### Task instructions
Exactly as written, return all the data, leaving its pictures behind.

### Raw data
=======
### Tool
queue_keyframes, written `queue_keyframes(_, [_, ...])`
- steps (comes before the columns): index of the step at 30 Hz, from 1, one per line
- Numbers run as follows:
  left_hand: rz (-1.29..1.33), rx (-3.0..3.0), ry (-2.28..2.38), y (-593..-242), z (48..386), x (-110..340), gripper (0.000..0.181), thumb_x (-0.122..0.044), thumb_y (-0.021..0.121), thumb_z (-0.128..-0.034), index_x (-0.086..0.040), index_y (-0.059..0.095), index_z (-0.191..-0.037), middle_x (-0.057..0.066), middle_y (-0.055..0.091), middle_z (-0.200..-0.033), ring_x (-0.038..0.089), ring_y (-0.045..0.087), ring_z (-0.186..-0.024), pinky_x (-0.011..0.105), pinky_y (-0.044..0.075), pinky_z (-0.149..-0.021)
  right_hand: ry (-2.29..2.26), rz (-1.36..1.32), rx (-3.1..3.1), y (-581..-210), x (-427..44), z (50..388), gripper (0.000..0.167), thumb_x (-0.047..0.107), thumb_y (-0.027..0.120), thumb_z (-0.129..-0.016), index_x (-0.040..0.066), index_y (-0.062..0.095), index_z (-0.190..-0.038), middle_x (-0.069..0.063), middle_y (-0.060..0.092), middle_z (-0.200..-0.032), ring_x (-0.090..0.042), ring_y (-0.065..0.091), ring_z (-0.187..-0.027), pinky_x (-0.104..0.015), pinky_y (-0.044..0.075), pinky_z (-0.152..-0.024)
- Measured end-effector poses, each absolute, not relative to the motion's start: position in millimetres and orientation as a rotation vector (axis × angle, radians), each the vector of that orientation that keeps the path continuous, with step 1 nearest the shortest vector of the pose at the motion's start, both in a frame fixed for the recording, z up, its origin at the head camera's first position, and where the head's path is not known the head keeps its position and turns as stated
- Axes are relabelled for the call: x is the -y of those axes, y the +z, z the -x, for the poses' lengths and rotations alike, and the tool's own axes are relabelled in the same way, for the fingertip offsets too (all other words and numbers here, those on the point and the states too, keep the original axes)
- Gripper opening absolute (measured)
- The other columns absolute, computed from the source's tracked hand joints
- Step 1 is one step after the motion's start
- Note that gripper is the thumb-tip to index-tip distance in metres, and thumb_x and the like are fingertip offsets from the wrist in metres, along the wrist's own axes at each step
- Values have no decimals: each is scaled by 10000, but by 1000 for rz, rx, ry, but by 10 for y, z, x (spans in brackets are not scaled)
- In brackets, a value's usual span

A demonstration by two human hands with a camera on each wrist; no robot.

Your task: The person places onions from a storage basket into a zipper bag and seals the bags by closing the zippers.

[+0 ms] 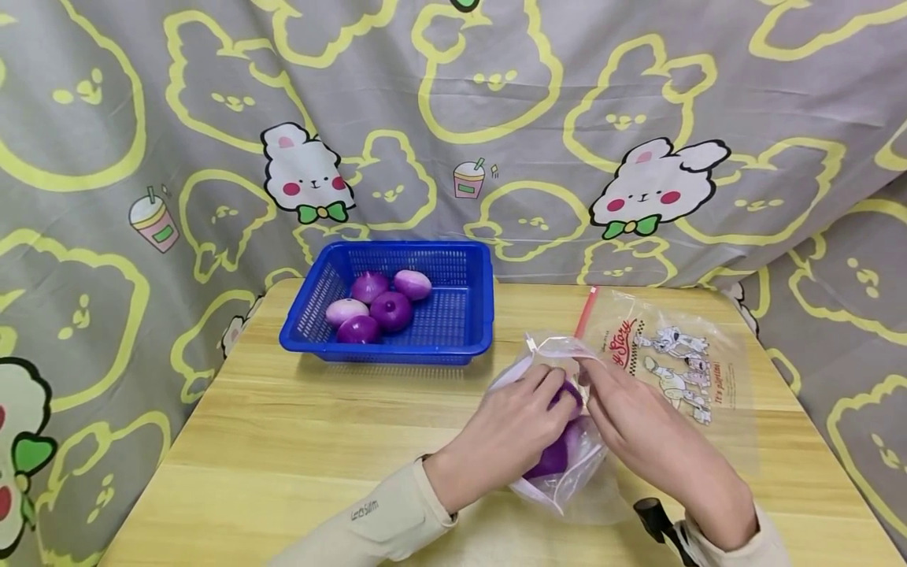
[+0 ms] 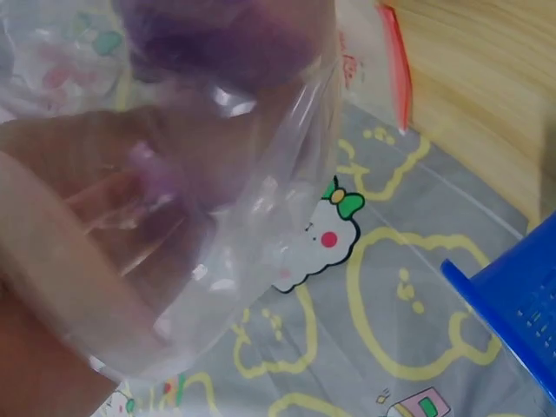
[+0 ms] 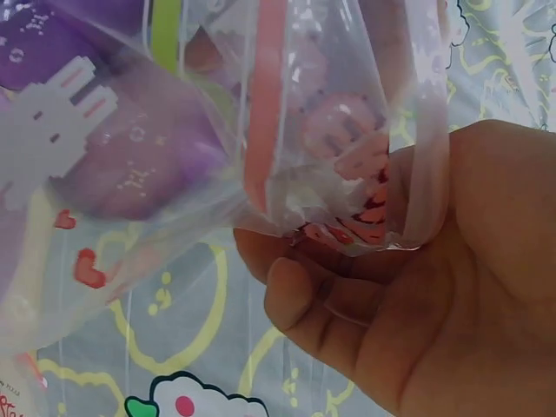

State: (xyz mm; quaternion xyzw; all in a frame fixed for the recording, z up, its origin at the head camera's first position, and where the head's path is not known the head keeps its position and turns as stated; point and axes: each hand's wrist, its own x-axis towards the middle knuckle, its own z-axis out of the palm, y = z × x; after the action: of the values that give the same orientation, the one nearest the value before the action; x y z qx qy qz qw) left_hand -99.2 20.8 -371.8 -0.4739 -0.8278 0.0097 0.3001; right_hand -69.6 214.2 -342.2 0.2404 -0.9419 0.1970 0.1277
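Note:
A clear plastic bag (image 1: 584, 472) stands open near the table's front. My left hand (image 1: 506, 425) is at its mouth, fingers curled on a purple onion (image 1: 572, 398); another purple onion (image 1: 551, 458) shows lower inside. At the bag's right side, my right hand (image 1: 652, 417) grips the rim. In the right wrist view, this hand (image 3: 391, 304) pinches the printed bag edge (image 3: 352, 208), with purple onions (image 3: 143, 165) behind the plastic. The left wrist view shows the bag (image 2: 252, 252) covering fingers, and a blurred purple onion (image 2: 226, 43) above. The left fingertips are partly hidden.
A blue basket (image 1: 397, 350) holding several purple and pale onions stands at the back left of the wooden table (image 1: 283, 441). A printed zip bag (image 1: 680, 354) lies flat at the right. Near my right wrist is a black object (image 1: 653, 518). A patterned curtain (image 1: 510, 142) hangs behind.

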Motion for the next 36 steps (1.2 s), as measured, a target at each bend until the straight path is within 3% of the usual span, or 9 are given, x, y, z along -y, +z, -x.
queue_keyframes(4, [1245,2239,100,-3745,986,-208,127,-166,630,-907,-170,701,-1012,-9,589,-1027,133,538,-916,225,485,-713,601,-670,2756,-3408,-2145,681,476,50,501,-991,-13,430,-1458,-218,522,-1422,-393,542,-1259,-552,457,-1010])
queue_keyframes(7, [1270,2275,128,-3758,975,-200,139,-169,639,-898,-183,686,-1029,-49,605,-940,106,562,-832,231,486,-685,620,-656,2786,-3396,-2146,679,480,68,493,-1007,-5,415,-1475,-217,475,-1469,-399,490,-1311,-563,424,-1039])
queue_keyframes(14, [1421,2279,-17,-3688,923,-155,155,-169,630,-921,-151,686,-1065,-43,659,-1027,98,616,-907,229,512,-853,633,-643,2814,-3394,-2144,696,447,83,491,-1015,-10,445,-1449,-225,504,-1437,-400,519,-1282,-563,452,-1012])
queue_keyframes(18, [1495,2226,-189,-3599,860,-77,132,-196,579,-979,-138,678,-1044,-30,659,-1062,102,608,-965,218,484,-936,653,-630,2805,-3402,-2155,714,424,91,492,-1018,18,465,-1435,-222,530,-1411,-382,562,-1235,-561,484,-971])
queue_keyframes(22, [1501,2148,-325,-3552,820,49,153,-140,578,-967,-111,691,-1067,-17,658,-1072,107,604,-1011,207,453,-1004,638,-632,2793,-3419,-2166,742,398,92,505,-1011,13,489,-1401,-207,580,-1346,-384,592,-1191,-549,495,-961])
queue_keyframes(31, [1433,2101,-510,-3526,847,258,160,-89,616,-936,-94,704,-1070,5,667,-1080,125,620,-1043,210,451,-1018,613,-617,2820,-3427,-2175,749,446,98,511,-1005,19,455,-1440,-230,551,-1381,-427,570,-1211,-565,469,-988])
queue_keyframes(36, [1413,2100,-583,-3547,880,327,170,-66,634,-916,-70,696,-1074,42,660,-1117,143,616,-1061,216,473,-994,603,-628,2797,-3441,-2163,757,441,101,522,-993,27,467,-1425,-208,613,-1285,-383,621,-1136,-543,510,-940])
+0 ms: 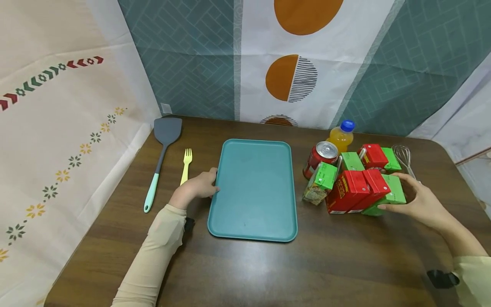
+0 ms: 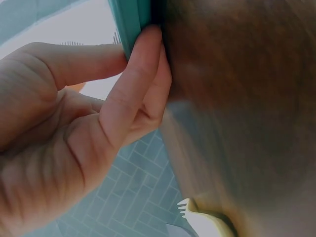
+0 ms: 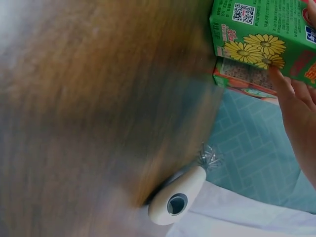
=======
### Task solution
### Tool
queue_keyframes, written `queue_keyframes(_, [_, ...])`
- steps (comes before the columns): index of the step at 30 Hz, from 1, one per line
- Numbers run as follows:
  left_hand: rz (-1.29..1.33), rx (-3.0..3.0), ry (-2.28..2.38), y (-593..-242), z (48..386), x (-110..340), gripper (0.000..0.181), thumb_x (-0.122..0.044), thumb_y (-0.021..0.121), thumb_z (-0.128..-0.034), index_x (-0.086..0.040), index_y (-0.059..0.095), index_z (-0.191..-0.037), middle_x (-0.057..0.066), middle_y (-0.055..0.091), middle_z (-0.200..-0.033), ring_x (-0.038..0.089), ring_y (-0.045..0.087), ring_z (-0.186..-0.024), pinky_x (-0.011..0.105), pinky_y (-0.044..0.075), pinky_z (-0.149..-0.021)
  right_hand: ry (-2.29..2.26), rz (-1.36..1.32), rx (-3.1..3.1), y (-581..-210), x (-427..44), z (50..388), gripper (0.000..0.167), thumb_x (-0.047..0.107), thumb_y (-0.027..0.120), thumb_z (-0.129..-0.016), index_x (-0.040..0.066), index_y (-0.062..0.095), index_z (-0.190..-0.038), middle_x (-0.069..0.063), middle_y (-0.060..0.092), middle_z (-0.200..-0.032), ring_x (-0.090..0.042), ring_y (-0.065..0.091), ring_z (-0.187..-0.027), pinky_x (-0.104..0.015), pinky_y (-0.044..0.075), pinky_z (-0.152..-0.024)
- Measured end-effector poses, each absolute, not relative to the motion's start: position in millimetres and orientation as a rotation vector (axis × angle, radians), each the vector of that orientation that keeps the path continuous, with step 1 nearest the shortest vector of the pose at the motion's start, both in a frame fixed for the recording, z up, its origin at the head camera's first position, and where the head's path is not known the head keeps its position and turns as stated
- Axes are relabelled for the call: x is the -y of those axes, y the +z, z the -x, for the poses' lengths and rotations alike, and the tool's own axes are relabelled in the same way, for the fingertip offsets too (all other words and numbers here, those on the point and the states too, keep the original axes)
- Gripper opening absolute (measured)
- The other columns absolute, computed from the source's tracked hand joints
- Step 1 is one step after the motion's start
- Note that gripper is the thumb-tip to index-tip distance in metres, and thumb_x and the like are fingertip offsets from the wrist in metres, along the wrist's own axes at each step
- Values have no decimals: each is scaled by 10000, but by 1000 for rz, rx, ry, but by 10 for y, z, x (spans in brackets are not scaled)
- In brackets, a value's usual span

A demonstration by two human hands with a camera on each wrist; no robot.

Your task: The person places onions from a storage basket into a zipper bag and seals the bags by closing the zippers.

[+0 ms] 
[+0 ms] 
[+0 ms] 

State: (xyz mm; quaternion xyzw; all in a frame fixed for the recording, z up, its origin at the head camera's first position, and where the head's path is not known the head keeps its position and turns as stated; point and axes: each hand's wrist, its own x-axis towards the middle knuckle, its own z-axis out of the palm, y = z × x; after the action: of the values that give the same orientation, the one nearest the value before the action; x y z qx qy qz qw) left_hand -99.2 20.8 -371.8 -0.4739 -0.8278 0.0097 0.3001; right_hand -69.6 214.2 -342.2 0.2404 -0.9419 0.1970 0.1277
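Note:
A clear plastic bag (image 1: 584, 472) stands open near the table's front. My left hand (image 1: 506, 425) is at its mouth, fingers curled on a purple onion (image 1: 572, 398); another purple onion (image 1: 551, 458) shows lower inside. At the bag's right side, my right hand (image 1: 652, 417) grips the rim. In the right wrist view, this hand (image 3: 391, 304) pinches the printed bag edge (image 3: 352, 208), with purple onions (image 3: 143, 165) behind the plastic. The left wrist view shows the bag (image 2: 252, 252) covering fingers, and a blurred purple onion (image 2: 226, 43) above. The left fingertips are partly hidden.
A blue basket (image 1: 397, 350) holding several purple and pale onions stands at the back left of the wooden table (image 1: 283, 441). A printed zip bag (image 1: 680, 354) lies flat at the right. Near my right wrist is a black object (image 1: 653, 518). A patterned curtain (image 1: 510, 142) hangs behind.
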
Motion for the next 36 steps (1.2 s), as measured, a target at each bend until the straight path is within 3% of the usual span, or 9 are given, x, y, z along -y, +z, -x.
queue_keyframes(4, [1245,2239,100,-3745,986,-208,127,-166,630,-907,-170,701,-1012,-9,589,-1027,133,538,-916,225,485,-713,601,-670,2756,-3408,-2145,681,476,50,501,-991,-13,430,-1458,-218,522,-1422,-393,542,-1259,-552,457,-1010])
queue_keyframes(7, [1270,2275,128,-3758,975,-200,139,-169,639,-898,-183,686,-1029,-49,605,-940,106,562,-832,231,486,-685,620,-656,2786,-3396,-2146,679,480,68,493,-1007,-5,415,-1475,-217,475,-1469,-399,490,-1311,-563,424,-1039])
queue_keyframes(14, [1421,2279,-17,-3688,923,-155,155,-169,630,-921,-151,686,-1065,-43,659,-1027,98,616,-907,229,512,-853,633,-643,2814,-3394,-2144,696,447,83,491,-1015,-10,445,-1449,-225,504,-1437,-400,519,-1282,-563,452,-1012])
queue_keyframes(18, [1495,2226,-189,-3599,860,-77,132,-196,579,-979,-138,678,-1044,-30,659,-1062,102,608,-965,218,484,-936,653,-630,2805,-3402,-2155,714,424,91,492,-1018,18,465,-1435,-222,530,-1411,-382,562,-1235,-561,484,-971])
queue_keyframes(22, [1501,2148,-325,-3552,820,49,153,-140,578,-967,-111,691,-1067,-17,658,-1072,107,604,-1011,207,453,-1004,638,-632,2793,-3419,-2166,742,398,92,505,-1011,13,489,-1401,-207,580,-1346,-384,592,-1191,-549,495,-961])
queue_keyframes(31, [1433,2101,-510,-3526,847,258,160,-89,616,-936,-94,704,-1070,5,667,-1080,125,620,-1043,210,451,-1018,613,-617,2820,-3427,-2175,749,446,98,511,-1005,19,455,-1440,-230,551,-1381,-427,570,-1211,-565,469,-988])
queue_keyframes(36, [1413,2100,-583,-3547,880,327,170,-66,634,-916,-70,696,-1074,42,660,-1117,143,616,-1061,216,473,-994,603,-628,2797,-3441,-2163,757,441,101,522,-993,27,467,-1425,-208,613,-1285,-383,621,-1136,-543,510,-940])
+0 ms: 
+0 ms: 
+0 ms: 

No part of the exercise is left unanswered.